Um dia, eu tinha ido à rua buscar umas coisas à taberna da Saudade. Estava lá um moço, que já morreu, que também se chamava Américo. Estavam a petiscar e ele disse-me:
- “Eh pá, toma aqui um coiso!”
E como uma bucha e bebo um copito de vinho. Venho para casa já era assim quase de noite. Quando vou a abrir ali a porta, a minha mulher estava sentada no último degrau da escada! Era sangue por todo o lado. Dá-me a impressão que ela deveria vir à sala para buscar os frasquinhos dos comprimidos - ela tinha tudo orientado, coitada, e eu também tinha que orientá-la muito - e não acendeu a luz do corredor. Chegou ali, pôs o pé em falso e foi até ao fundo da escada. Agarrei e fui a gritar à dona Arménia. Veio o marido que, para mim, foi uma excelente pessoa. Fazia cá muita falta aquele homem. A ambulância levou-a para Arganil e depois para Coimbra, onde ficou internada. Telefonaram quando ela faleceu. Os meus filhos é que chegaram a orientar, que eu não tinha cabeça.

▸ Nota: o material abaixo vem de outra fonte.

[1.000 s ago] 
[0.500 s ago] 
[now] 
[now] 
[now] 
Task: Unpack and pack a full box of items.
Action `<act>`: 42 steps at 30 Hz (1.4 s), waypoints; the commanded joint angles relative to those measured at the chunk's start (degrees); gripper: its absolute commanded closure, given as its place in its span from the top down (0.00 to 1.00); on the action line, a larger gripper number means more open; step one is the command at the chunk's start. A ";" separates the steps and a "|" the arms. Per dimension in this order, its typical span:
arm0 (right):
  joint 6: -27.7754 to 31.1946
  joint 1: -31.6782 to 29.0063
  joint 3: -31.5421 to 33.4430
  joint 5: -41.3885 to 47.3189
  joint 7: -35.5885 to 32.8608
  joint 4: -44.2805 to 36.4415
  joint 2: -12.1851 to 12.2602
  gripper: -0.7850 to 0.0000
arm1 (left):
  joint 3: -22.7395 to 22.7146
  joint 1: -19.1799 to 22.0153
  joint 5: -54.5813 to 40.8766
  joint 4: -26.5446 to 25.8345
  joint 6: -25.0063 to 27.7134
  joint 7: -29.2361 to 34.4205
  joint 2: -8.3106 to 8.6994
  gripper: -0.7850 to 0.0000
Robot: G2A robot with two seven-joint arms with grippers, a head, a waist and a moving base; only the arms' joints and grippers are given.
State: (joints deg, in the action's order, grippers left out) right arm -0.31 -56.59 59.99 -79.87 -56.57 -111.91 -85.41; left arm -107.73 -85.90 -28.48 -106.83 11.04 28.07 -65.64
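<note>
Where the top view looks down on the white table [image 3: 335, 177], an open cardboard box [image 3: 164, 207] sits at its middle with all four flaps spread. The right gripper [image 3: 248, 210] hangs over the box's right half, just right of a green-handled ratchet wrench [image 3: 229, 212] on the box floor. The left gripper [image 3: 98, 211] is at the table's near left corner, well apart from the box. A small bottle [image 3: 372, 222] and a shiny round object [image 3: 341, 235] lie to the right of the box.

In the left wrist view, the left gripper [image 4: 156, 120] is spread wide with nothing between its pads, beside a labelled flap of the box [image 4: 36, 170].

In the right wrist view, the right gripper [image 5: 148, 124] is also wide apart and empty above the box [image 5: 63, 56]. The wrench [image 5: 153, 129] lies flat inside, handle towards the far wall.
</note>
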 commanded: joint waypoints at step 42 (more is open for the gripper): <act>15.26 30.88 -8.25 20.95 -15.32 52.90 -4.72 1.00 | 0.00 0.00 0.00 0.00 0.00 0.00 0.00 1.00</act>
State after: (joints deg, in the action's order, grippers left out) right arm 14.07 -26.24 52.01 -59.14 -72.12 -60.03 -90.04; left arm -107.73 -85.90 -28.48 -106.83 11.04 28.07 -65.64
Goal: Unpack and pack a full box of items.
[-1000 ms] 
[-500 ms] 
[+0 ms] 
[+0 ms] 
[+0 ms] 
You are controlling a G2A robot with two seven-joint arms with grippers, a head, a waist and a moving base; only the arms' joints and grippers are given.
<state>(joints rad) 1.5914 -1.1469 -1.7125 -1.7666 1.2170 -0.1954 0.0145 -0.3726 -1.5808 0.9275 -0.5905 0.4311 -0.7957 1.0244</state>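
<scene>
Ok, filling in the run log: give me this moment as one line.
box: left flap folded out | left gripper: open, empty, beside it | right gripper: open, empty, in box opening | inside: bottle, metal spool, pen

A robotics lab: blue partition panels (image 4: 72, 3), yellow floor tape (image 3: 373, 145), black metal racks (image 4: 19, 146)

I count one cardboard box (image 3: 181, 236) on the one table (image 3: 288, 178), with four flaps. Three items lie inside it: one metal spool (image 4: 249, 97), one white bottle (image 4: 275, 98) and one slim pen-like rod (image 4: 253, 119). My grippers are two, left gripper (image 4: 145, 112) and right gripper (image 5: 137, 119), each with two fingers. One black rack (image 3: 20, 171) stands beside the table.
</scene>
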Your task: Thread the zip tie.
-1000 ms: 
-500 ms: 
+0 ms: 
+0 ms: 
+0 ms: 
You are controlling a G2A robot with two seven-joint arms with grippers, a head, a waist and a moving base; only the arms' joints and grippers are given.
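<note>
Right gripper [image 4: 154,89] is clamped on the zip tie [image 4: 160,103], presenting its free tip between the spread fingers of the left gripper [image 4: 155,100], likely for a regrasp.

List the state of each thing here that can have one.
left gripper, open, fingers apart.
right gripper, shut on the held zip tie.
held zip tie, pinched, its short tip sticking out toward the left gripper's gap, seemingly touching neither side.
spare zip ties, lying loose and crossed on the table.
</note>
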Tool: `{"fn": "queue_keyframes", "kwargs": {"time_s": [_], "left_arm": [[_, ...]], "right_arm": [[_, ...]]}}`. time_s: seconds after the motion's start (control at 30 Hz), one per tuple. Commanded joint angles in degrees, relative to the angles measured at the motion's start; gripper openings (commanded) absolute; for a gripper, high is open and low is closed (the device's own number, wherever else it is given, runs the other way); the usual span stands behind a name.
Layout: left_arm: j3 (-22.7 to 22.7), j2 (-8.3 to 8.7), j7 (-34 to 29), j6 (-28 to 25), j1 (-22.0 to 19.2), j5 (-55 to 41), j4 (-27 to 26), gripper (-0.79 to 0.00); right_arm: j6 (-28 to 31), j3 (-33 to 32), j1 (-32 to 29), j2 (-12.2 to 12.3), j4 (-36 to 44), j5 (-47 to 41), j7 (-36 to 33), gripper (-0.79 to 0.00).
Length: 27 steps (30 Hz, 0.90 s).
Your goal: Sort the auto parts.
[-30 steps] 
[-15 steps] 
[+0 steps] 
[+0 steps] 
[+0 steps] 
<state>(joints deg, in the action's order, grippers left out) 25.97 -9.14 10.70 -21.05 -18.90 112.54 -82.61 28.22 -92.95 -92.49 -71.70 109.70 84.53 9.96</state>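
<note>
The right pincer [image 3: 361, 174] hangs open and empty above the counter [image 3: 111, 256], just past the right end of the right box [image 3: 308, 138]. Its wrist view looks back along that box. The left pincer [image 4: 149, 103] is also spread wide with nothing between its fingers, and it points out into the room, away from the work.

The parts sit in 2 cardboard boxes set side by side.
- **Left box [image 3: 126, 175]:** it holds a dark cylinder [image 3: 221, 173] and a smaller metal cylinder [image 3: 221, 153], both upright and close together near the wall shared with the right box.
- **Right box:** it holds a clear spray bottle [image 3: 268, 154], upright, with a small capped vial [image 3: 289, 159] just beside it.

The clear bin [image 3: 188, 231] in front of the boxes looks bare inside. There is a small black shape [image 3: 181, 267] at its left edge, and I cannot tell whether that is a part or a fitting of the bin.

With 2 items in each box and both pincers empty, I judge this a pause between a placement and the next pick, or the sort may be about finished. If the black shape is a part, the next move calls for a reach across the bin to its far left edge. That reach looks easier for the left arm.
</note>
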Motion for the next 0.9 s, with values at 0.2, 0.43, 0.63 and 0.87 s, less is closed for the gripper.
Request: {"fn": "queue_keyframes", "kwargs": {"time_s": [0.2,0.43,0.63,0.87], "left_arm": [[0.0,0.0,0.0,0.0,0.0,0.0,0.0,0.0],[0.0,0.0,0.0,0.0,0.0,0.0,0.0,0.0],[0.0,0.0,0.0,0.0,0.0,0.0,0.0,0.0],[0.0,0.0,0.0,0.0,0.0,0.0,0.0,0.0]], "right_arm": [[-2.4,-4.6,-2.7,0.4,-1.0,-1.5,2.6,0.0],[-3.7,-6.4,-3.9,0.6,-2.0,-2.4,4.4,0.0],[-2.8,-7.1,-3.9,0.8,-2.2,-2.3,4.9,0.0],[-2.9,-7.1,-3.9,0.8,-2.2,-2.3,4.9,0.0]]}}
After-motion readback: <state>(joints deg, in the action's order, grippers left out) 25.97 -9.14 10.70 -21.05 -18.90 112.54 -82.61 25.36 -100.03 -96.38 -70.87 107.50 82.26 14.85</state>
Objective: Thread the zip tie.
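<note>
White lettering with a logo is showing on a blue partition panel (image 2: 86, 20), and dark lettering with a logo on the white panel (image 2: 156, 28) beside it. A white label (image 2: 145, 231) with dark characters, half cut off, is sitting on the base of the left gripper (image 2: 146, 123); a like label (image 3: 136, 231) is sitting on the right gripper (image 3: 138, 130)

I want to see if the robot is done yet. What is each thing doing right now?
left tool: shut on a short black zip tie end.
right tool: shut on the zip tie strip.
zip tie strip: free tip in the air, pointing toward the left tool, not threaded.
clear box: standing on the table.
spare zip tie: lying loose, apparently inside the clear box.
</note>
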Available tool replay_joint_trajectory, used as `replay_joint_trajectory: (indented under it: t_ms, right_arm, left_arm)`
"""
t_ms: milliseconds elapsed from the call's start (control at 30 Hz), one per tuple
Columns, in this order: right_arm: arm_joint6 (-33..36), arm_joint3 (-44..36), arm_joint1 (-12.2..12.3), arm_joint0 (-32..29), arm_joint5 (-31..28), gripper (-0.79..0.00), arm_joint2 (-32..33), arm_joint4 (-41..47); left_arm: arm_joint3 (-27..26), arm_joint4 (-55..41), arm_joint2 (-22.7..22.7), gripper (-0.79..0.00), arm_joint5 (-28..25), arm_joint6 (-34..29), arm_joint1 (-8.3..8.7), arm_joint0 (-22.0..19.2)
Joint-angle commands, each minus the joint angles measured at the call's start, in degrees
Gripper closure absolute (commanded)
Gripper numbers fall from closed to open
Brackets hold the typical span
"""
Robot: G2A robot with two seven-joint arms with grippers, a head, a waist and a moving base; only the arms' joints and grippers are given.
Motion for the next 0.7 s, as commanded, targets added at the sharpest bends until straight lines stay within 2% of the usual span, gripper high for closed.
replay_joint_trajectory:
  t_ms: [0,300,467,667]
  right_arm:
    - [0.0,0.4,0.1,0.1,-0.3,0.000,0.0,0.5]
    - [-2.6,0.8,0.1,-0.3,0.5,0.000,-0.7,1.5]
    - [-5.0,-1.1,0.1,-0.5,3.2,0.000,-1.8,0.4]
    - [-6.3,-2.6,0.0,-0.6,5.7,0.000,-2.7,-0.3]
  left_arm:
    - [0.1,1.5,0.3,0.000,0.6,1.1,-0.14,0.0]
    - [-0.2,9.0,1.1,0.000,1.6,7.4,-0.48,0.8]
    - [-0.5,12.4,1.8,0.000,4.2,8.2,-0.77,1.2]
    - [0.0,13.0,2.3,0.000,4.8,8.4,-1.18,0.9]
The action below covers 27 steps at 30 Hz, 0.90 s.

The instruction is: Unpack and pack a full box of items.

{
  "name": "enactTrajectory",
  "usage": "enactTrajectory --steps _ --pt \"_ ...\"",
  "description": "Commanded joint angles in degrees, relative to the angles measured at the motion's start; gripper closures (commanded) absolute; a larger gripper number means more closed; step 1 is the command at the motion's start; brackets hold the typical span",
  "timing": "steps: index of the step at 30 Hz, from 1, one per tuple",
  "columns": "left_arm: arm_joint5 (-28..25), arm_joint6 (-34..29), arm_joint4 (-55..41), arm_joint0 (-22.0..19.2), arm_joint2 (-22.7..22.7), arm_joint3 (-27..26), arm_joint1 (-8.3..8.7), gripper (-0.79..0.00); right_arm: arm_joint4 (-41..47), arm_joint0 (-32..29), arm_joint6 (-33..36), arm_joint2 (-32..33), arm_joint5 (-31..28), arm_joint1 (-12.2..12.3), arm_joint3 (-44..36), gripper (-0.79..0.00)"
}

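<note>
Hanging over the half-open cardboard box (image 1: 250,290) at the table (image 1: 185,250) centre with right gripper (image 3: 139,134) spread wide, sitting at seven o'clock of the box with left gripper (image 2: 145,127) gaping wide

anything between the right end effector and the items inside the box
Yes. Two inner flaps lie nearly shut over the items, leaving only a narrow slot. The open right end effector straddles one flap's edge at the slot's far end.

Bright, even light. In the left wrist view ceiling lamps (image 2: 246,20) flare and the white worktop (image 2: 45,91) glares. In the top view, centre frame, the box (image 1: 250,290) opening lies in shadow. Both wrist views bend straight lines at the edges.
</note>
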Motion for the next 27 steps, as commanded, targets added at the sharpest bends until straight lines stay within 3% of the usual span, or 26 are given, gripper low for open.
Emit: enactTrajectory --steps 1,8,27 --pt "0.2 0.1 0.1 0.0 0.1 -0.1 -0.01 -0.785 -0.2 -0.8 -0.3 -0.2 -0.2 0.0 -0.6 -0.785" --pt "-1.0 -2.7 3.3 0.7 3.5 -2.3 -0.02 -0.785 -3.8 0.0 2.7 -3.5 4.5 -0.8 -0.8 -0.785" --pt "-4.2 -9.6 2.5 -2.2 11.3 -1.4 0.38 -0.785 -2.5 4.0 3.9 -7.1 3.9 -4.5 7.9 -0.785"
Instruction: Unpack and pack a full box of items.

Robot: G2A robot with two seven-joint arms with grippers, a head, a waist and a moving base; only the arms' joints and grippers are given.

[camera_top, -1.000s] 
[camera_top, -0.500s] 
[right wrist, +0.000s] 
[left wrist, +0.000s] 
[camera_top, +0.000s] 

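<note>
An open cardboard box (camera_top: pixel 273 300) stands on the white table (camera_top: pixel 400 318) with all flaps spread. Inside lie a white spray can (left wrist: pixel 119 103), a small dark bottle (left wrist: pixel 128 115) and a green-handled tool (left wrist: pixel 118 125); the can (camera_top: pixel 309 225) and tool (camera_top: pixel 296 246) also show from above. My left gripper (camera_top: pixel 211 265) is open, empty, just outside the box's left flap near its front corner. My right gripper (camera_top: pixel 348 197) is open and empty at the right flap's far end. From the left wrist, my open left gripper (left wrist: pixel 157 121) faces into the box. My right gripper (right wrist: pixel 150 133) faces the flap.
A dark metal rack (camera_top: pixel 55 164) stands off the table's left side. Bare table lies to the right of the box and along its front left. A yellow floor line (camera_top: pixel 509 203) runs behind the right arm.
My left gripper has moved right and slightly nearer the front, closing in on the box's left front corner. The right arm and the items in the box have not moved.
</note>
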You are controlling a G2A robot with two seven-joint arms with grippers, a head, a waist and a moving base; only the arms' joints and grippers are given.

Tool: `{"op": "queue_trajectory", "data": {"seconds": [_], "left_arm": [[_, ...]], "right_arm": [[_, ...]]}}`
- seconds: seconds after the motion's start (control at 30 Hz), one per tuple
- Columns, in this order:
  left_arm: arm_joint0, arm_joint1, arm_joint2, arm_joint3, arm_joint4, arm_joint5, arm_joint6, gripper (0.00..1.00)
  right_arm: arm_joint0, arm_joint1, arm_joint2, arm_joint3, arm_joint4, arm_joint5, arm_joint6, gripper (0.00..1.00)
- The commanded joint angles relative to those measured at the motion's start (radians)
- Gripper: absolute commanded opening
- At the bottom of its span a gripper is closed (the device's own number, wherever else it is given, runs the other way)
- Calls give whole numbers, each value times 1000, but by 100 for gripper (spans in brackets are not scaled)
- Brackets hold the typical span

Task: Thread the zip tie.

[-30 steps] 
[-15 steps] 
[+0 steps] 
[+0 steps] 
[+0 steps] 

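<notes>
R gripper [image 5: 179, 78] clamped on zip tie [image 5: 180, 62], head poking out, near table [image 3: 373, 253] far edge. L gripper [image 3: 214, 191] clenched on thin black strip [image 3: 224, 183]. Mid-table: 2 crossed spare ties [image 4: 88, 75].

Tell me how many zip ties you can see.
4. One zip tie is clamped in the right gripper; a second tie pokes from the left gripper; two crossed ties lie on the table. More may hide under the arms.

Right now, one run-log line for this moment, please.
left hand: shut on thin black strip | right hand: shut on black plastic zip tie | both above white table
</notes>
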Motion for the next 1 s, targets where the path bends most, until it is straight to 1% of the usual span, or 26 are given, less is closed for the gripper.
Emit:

Ela ainda hoje cá podia estar. Se não é a queda que me deu ali, ela hoje estava com 87 anos. Faleceu em 2001. Ela era mais velha que eu nove anos, mas eu tratava-a. Houve uma altura que ela estava na cama e, de vez em quando, eu estava sentado no sofá e ela a chamar-me:
- “Ó Américo...”
Levantava-me e eu é que a lavava. Não é vergonha nenhuma dizer que eu é que a lavava. Não tenho remorsos nenhuns, nenhuns, daquilo que lhe fiz. E sou bem acarinhado pela família. O meu cunhado e a minha sobrinha sabem bem o que eu era para a minha falecida. Às vezes lá podíamos dar uma lambada um ao outro, isso era o habitual. Mas fui feliz enquanto ela foi viva. Agora não sou feliz porque ela faltou-me. Custa-me estar sozinho. Pode dar uma coisa qualquer a uma pessoa e depois... Mas a graça de Deus é grande.